While reading this, it occurred to me that, "oh, this is like Alice in Wonderland" in which Alice goes to a dreamlike place where things don't quite make sense in the "real" world. Then I remembered the title, so I guess that isn't amazing insight on my part.
I've read 2 other Murakami books, Kafka on the Shore and The Windup Bird Chronicle, both of which kept me reading Murakami, but neither as unforgettable as HBW&EOW. I like breaks between reading his books, but I think I'm ready for another now.
This novel has the standard trappings of a type of metaphysical/quirky detective story that has become somewhat common since this book was written (published 1985). What separates this novel, though, is that all the setting entirely serves the more important allegorical elements of the text. This is not to imply that the work is obtuse, as a lot of allegorical pieces are, it's actually very easy to get into and follow. If you expect the book to follow the standard course of most detective stories, however, you may be disappointed when the plot does not end in an action filled climax. Rather, the themes are allowed to play themselves out as best serves them, and the novel is far greater for it. Having just finished the book, I think I have a decent grasp on what the book is "about" but there is plenty of room for individual interpretation, discussion and re-reading, without being so ambiguous as to throw off more casual reading.
Haruki Murakami seems to have an endless imagination! In this novel he manages to create an intense examination of the meaning of 'mind' in a world ruled by the control of information collection. At times I needed to go back and re-listen to paragraphs as the deep and oblique and sometimes beautiful images float from his words and touch something deep inside.
This is no ordinary story and if you have ever questioned what it means to be 'mindful', both literally and psychologically, this book will take you away.
This is probably one of my favorite Murakami books. An incredible talent. Narration is always top rate. Great use of a credit.
I wished that I could read and understand Japanese because there are some stories that does not translate well and this is one of them. While I was reading "Hard-boiled Wonderland and the End of the World", I just had a feeling that I was missing something from the fable. I can only imagine the obscure writing of Haruki Murakami and on how difficult it can be to translate his words into English.
After reading my disclaimer, this is a classic from Haruki Murakami because it is just a bizarre story. Your shadow is detach from your body and lives on in a different world. From what I've interpret, the shadow is trying to unite with the body in the real world and trying to get pass the gatekeeper. This is a very confusing and complex story, but as a fan of this author, I just enjoyed dissecting the story into different levels and coming to my own interpretation.
This isn't my favorite of all the Murakami works (a bit too much exposition, without the action or movement), but it was very good.
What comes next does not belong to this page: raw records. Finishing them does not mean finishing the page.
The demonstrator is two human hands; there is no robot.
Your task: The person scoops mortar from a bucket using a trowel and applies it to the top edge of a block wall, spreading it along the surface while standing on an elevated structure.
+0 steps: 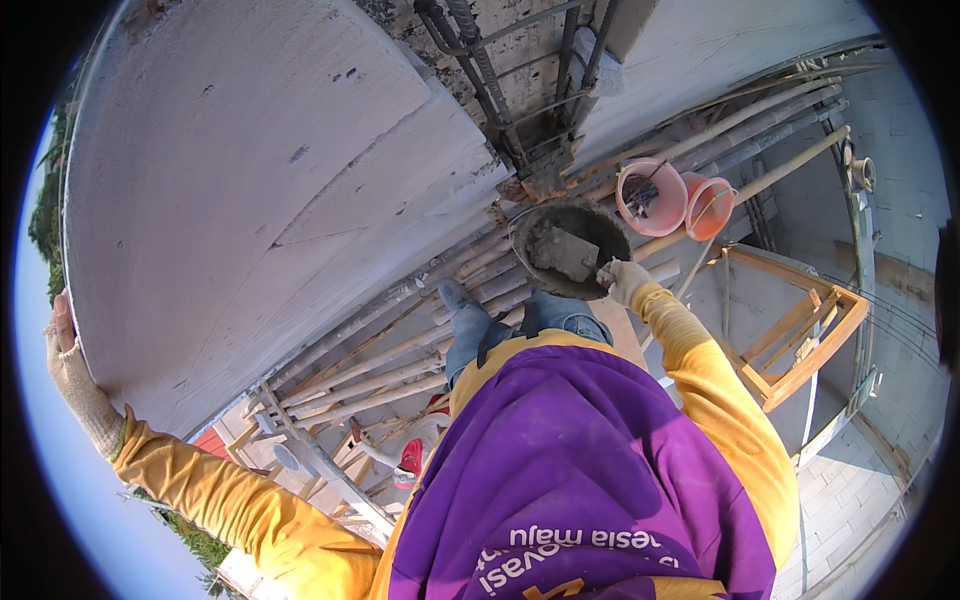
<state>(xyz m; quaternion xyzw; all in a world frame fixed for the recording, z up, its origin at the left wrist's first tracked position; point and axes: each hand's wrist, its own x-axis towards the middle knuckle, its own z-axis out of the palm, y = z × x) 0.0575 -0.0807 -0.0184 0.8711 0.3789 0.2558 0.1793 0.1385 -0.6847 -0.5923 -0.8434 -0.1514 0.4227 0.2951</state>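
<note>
My left hand, in a cream glove with bare fingertips, grips the outer edge of a large plastered concrete slab at the left. My gloved right hand holds the handle of a trowel, whose blade rests in the grey mortar inside a dark bucket. The bucket sits on poles just beyond my feet. Two pink buckets stand to its right, one with dark things inside.
Rebar runs up a rough concrete recess ahead. A wooden frame and scaffold poles are at right, beside block walls. Below at lower left are more timbers and what looks like someone's red footwear. Open sky and trees lie past the left edge.
</note>
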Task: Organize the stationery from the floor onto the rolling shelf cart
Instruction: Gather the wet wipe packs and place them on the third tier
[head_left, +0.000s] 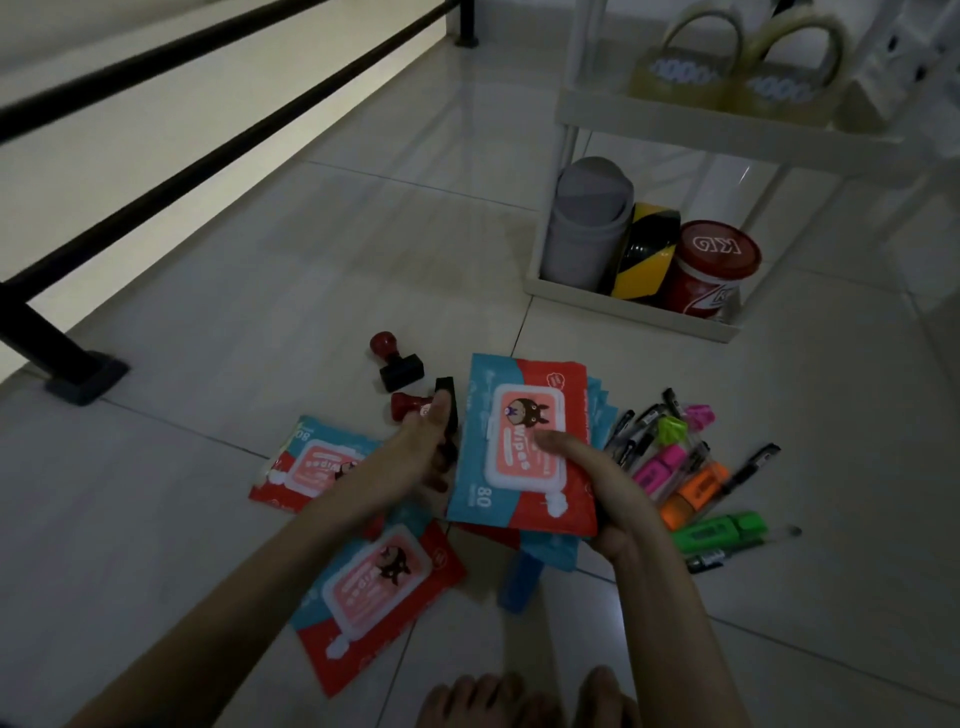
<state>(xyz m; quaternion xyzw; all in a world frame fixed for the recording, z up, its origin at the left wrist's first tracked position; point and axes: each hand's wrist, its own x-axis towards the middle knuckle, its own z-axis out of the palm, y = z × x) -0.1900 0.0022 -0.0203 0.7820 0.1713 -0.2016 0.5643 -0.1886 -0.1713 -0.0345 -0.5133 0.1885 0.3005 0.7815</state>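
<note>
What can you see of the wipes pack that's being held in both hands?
The held wipes pack is a flat, soft plastic pouch, blue toward the top and red below, with a white-rimmed pink flip lid showing a dark cartoon figure, the word "Wipes" and "80" printed near its lower edge. The lid looks closed. It faces up, slightly tilted, above more packs and the floor. The right hand grips its right edge, thumb on the lid; the left hand holds its left edge.
</note>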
The author has once again created a world that is just a bit off, but full of life, color and intrigue.
This early novel is constructed like many of the later ones, with two parallel worlds which ultimately connect. We are kept guessing but entertained throughout. Magic realism aside, Murakami always creates great characters and realistic, amusing dialogue. The reading is fine although it is a mystery to me why nobody can teach the readers how to pronounce easy Japanese words, such as common place names. I think this is true of all the Murakami books.